The data: Begin

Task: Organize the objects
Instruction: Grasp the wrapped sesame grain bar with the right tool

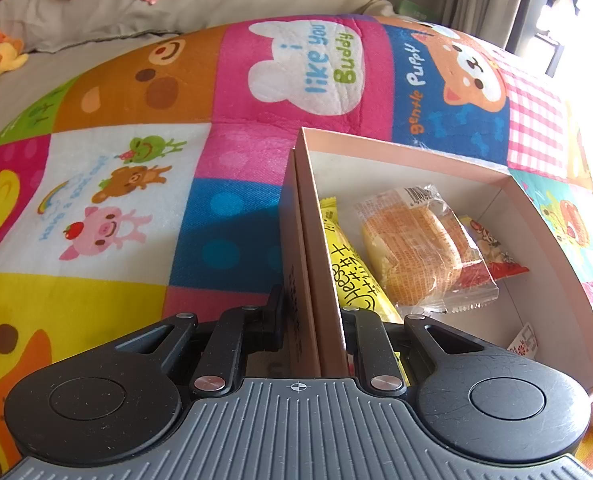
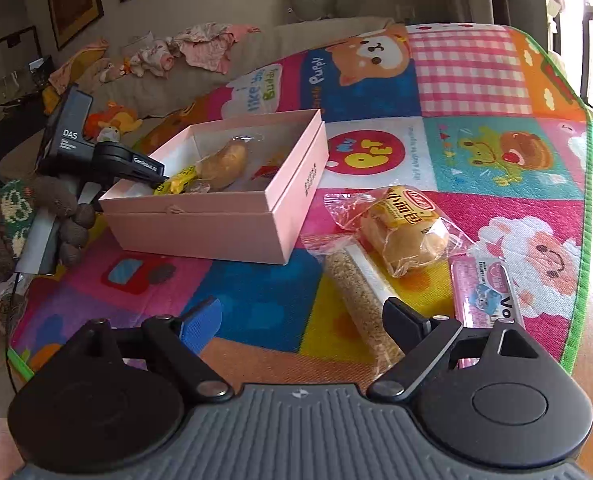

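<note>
Three wrapped snacks (image 1: 416, 248) lie inside pink box (image 2: 200, 226)

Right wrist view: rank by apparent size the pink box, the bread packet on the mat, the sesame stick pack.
1. pink box, clearly largest, though farther away.
2. and 3. bread packet and sesame stick pack: similar; the pack lies nearer the camera, so no ranking.
</note>
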`<control>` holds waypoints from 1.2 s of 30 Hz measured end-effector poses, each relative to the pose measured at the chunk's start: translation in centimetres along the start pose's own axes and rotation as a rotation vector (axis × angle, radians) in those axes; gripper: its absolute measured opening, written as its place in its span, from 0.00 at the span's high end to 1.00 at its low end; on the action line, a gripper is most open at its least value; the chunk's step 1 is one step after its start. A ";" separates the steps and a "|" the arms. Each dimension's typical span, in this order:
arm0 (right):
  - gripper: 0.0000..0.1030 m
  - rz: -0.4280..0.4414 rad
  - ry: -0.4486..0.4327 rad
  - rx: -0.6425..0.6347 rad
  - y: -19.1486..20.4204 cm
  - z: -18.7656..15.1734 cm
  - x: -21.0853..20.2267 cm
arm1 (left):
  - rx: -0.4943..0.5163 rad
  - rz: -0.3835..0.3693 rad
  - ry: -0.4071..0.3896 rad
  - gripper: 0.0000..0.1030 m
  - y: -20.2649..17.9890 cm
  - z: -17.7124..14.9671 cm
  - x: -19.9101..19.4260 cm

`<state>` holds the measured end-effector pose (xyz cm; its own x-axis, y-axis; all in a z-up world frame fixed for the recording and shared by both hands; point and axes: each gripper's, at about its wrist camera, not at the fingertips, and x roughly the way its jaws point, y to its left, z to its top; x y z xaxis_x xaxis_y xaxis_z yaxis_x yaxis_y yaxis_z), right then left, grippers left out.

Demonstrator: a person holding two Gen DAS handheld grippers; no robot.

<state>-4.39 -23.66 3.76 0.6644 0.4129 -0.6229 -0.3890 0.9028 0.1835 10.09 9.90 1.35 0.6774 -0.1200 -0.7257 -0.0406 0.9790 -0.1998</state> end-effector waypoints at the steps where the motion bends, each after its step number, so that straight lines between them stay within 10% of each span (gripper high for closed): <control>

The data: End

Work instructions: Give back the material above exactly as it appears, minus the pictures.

Solution for this exercise:
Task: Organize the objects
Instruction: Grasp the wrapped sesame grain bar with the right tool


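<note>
Three wrapped snacks (image 1: 416, 248) lie inside pink box (image 2: 200, 226)

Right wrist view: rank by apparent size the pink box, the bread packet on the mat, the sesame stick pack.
1. pink box, clearly largest, though farther away.
2. and 3. bread packet and sesame stick pack: similar; the pack lies nearer the camera, so no ranking.
</note>
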`<control>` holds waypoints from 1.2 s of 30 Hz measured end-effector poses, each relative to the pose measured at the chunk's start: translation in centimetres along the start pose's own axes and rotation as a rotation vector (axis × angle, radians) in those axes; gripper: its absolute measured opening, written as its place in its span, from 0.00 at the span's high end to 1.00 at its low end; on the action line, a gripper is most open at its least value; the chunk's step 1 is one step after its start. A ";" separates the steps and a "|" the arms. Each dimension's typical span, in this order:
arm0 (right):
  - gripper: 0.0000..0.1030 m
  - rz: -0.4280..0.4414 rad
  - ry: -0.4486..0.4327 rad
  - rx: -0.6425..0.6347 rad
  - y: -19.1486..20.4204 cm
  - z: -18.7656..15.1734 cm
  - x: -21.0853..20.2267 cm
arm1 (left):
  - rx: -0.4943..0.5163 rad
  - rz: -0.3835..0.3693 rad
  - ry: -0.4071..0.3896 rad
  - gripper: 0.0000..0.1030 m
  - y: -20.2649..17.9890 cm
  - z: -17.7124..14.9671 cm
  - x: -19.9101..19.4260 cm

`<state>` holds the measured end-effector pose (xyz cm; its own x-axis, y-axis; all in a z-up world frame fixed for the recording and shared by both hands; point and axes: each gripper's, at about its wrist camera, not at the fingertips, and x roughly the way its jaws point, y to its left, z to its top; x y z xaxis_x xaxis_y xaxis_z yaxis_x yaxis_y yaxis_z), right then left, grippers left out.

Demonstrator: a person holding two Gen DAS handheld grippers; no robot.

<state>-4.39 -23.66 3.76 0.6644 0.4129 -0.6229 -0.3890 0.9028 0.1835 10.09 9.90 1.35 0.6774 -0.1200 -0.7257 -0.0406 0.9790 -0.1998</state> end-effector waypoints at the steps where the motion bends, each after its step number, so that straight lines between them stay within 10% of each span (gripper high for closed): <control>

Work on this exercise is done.